Let f be an odd function defined on the set of real numbers such that for $$x \geq 0$$, $$f(x) = 3\sin x + 4\cos x$$. Then $$f(x)$$ at $$x = -\frac{11\pi}{6}$$ is equal to:

We are told that the function $$f$$ is odd. By definition of an odd function, we have the fundamental property

$$f(-x) = -\,f(x)\,.$$

For all non-negative arguments, the rule is

$$f(x)=3\sin x + 4\cos x \qquad\text{for } x \ge 0.$$

We have to find $$f\!\left(-\dfrac{11\pi}{6}\right)$$. The argument $$-\dfrac{11\pi}{6}$$ is negative, so we first use the odd-function property. Putting $$x=\dfrac{11\pi}{6}$$ in the identity $$f(-x)=-f(x)$$ gives

$$f\!\left(-\dfrac{11\pi}{6}\right)= -\,f\!\left(\dfrac{11\pi}{6}\right).$$

The quantity $$\dfrac{11\pi}{6}$$ is positive, so we may apply the explicit formula $$f(x)=3\sin x+4\cos x$$ to it.

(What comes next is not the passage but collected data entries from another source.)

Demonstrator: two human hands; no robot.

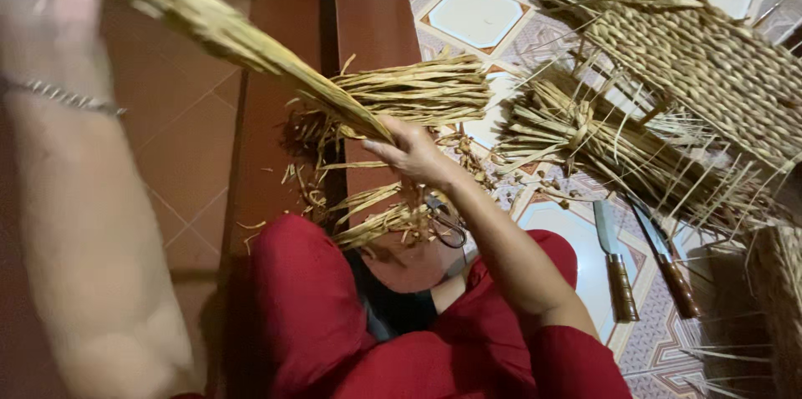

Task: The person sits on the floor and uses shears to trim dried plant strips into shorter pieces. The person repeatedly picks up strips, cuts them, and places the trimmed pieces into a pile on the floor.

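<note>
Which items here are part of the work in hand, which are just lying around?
In hand:
right hand
left hand
long straw bundle

Lying about:
cut straw bundle
two knives
scissors
woven mat
loose straw sheaf

Warm, dim indoor light is seen throughout. The left forearm (75, 223) at nine o'clock is heavily blurred; shadow is cast beneath the straw bundle (418, 91). The tiled floor (476, 15) at one o'clock is brightest.
</note>
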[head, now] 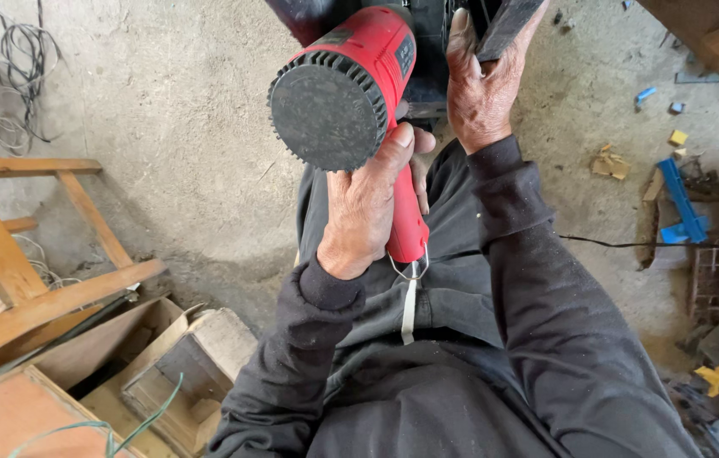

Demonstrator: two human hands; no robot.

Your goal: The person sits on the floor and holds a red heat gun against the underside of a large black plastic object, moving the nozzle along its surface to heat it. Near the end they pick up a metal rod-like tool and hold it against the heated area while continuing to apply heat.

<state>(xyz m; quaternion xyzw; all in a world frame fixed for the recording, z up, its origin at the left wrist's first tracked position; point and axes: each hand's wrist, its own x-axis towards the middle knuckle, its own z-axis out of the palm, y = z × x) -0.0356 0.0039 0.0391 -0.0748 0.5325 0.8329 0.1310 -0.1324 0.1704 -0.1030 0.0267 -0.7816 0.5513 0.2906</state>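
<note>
My left hand grips the handle of a red heat gun with a round black rear cap facing the camera. A metal ring and a pale strap hang from the handle's end. My right hand holds a dark flat piece at the top of the view, just right of the gun's barrel. The gun's nozzle is hidden behind its body. Both arms wear dark sleeves, and my dark trousers fill the lower middle.
A wooden frame and an open wooden box stand at the lower left. Loose wire lies at the top left. Blue and yellow scraps and a metal grid litter the concrete floor on the right.
</note>
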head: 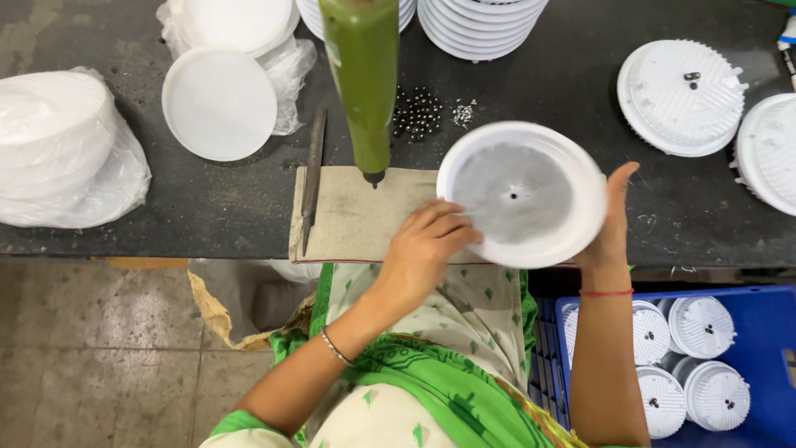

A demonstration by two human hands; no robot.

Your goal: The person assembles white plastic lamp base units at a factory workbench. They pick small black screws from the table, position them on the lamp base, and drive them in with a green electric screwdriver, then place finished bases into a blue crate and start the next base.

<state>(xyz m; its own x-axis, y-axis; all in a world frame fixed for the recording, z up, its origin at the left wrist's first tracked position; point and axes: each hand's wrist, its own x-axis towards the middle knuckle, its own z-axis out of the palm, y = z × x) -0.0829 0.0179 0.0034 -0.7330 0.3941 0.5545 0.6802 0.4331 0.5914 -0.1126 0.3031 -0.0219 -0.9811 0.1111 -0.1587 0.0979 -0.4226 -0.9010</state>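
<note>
I hold a round white plastic housing [521, 193] with a grey metal disc inside it, just above the bench's near edge. My left hand [424, 246] grips its lower left rim with curled fingers. My right hand [611, 217] braces the right rim, fingers pointing up. A green powered screwdriver [362, 83] hangs upright left of the housing, its tip over a tan cloth pad [358, 214].
A metal file [313, 178] lies across the pad's left edge. Small dark screws [416, 113] lie behind it. White discs [219, 103], bagged stacks [58, 149] and finned white housings [681, 97] sit on the dark bench [149, 199]. A blue crate [763, 332] holds several housings at my right.
</note>
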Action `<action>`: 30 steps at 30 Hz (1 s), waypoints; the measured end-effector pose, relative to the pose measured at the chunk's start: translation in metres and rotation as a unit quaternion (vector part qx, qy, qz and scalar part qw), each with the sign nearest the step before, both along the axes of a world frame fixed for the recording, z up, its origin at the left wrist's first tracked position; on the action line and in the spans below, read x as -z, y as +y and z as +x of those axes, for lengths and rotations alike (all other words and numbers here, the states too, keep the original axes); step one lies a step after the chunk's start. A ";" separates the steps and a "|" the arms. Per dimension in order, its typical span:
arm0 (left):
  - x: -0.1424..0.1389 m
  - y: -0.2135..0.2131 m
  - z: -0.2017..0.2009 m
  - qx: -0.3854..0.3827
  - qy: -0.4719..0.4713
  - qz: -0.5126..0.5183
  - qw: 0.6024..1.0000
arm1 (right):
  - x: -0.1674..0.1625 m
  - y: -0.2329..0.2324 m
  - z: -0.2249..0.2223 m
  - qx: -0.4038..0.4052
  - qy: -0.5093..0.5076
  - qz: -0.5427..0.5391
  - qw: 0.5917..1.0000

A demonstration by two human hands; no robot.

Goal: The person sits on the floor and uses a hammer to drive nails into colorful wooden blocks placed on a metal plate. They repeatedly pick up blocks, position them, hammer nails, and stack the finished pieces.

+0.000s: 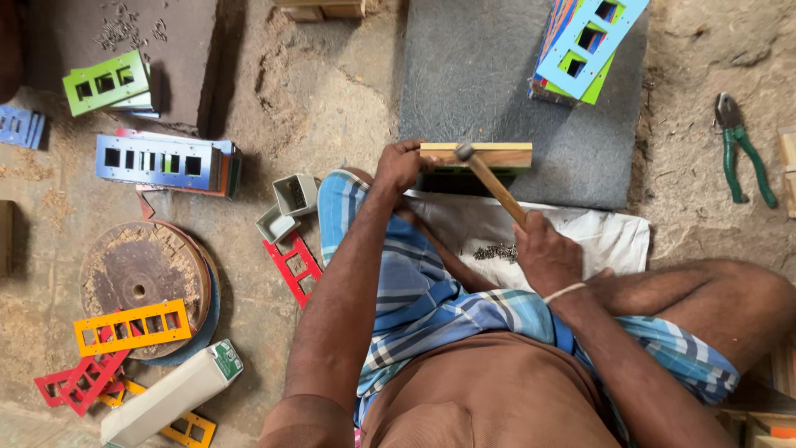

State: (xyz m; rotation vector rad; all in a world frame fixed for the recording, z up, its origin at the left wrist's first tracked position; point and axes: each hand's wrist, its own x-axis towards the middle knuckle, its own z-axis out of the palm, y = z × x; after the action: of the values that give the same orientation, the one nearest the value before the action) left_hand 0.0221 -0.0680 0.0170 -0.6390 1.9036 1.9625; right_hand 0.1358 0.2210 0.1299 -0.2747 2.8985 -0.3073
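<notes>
Hammer (489, 178) gripped in right hand (543, 253), head on wooden frame (475, 154) (left hand (400, 166) fingers clamping it); nailing underway, next strike needs aim.

The person sits on the ground with both arms reaching forward over the bent legs. The left hand (400, 166) is at the end of a long, almost straight arm, and its fingers are closed around the end of a wooden block (476, 154). The right hand (543, 253) is nearer to the body, with a thin band at the wrist; it makes a fist around the handle of a hammer (491, 181), and the forearm goes back to the right.
</notes>
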 end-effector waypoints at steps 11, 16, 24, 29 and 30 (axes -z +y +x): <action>-0.052 0.046 -0.009 0.300 0.367 -0.472 0.743 | 0.095 0.110 0.055 0.428 -0.187 -0.487 0.738; -0.053 0.043 -0.068 0.459 0.152 -0.431 0.762 | 0.130 0.131 0.049 0.375 -0.272 -0.485 0.741; -0.037 0.074 -0.062 0.440 0.292 -0.451 0.720 | 0.130 0.118 0.049 0.406 -0.269 -0.476 0.733; -0.044 0.091 -0.054 0.346 0.400 -0.587 0.612 | 0.121 0.116 0.039 0.399 -0.274 -0.495 0.721; -0.038 0.103 -0.040 0.293 0.435 -0.644 0.557 | 0.120 0.116 0.038 0.402 -0.278 -0.499 0.716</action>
State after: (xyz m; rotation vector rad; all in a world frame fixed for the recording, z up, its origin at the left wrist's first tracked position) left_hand -0.0178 0.0352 0.0553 0.9115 3.3005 0.0081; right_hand 0.1741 0.3370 0.0102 0.8234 1.7883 -1.7166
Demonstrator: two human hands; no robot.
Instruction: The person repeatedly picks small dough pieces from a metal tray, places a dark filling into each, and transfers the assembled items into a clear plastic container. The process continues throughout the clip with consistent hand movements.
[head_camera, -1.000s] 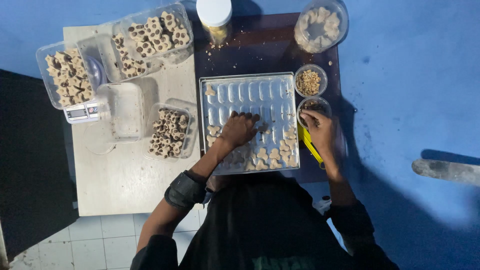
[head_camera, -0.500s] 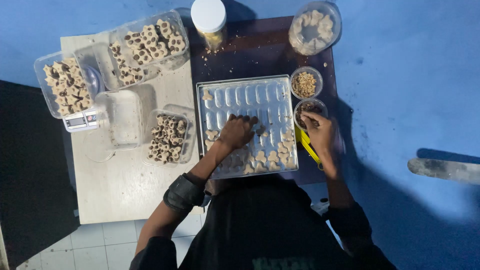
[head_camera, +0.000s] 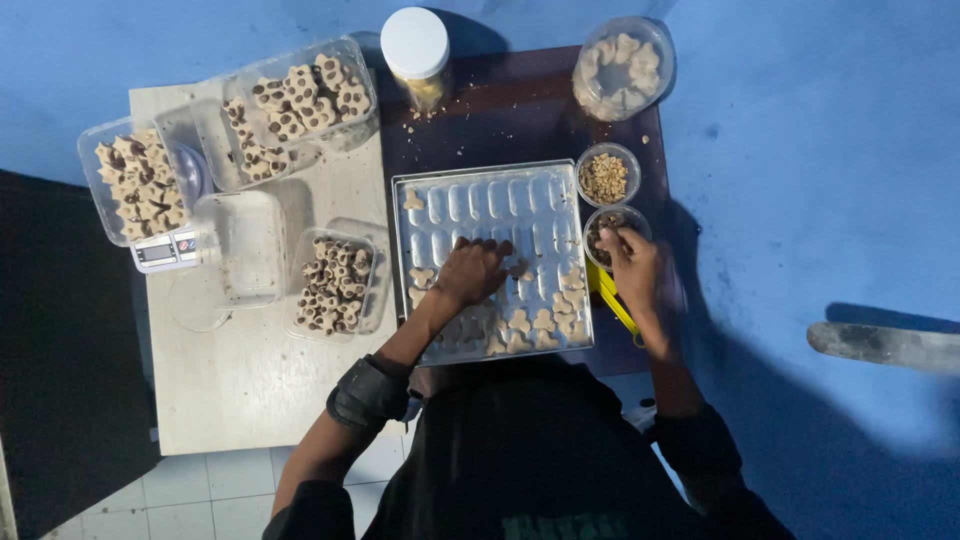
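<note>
Two hands (head_camera: 475, 272) (head_camera: 632, 268) — ridged metal tray (head_camera: 480, 200).

The left hand (head_camera: 478, 272) is resting on the metal tray (head_camera: 490, 175), and bare tray rows are lying open ahead of its fingers. Cookies (head_camera: 535, 325) are crowding the strip behind and to the right of it. Left of it, past the tray wall, an open box of cookies (head_camera: 335, 285) is blocking the way. The right hand (head_camera: 632, 268) is reaching into a small bowl (head_camera: 610, 228); a second bowl (head_camera: 606, 176) is sitting just beyond it, a round container (head_camera: 622, 65) and a white-lidded jar (head_camera: 416, 55) farther ahead. Open blue floor (head_camera: 800, 200) is lying to its right.
</note>
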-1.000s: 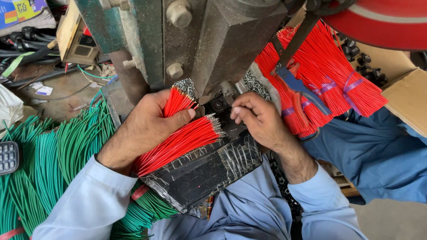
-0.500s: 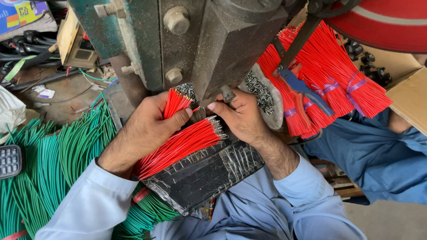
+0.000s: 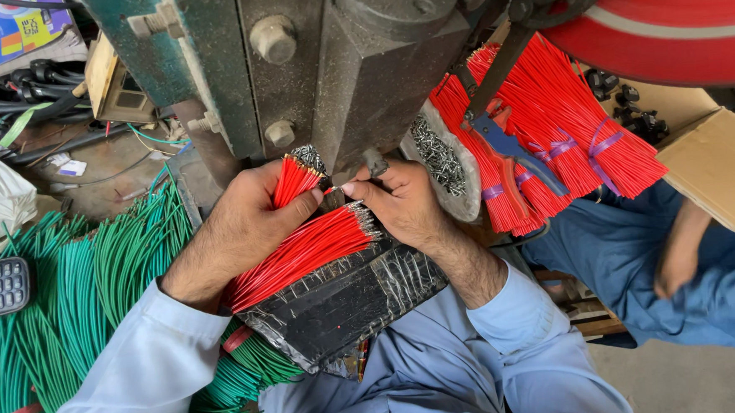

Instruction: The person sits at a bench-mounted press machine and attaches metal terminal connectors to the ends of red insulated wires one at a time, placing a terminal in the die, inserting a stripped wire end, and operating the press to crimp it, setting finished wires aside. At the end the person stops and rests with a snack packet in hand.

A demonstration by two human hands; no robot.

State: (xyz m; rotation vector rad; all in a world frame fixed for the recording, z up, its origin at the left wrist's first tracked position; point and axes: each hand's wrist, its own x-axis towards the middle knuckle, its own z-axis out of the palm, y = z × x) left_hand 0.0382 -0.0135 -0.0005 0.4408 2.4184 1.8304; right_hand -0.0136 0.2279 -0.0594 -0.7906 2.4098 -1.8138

Hence

$$f\!\left(\dfrac{11\pi}{6}\right) = 3\sin\!\left(\dfrac{11\pi}{6}\right) + 4\cos\!\left(\dfrac{11\pi}{6}\right).$$

Now we evaluate the standard trigonometric ratios at $$\dfrac{11\pi}{6}$$ (which corresponds to $$330^\circ$$, a fourth-quadrant angle):

$$\sin\!\left(\dfrac{11\pi}{6}\right) = -\dfrac{1}{2}, \qquad \cos\!\left(\dfrac{11\pi}{6}\right) = \dfrac{\sqrt3}{2}.$$

Substituting these values we obtain

$$\begin{aligned} f\!\left(\dfrac{11\pi}{6}\right) &= 3\left(-\dfrac{1}{2}\right) + 4\left(\dfrac{\sqrt3}{2}\right) \\ &= -\dfrac{3}{2} + 2\sqrt3. \end{aligned}$$

Finally we return to our target value using the odd-function relation:

$$\begin{aligned} f\!\left(-\dfrac{11\pi}{6}\right) &= -\,f\!\left(\dfrac{11\pi}{6}\right) \\ &= -\left(-\dfrac{3}{2} + 2\sqrt3\right) \\ &= \dfrac{3}{2} - 2\sqrt3. \end{aligned}$$

Hence, the correct answer is Option C.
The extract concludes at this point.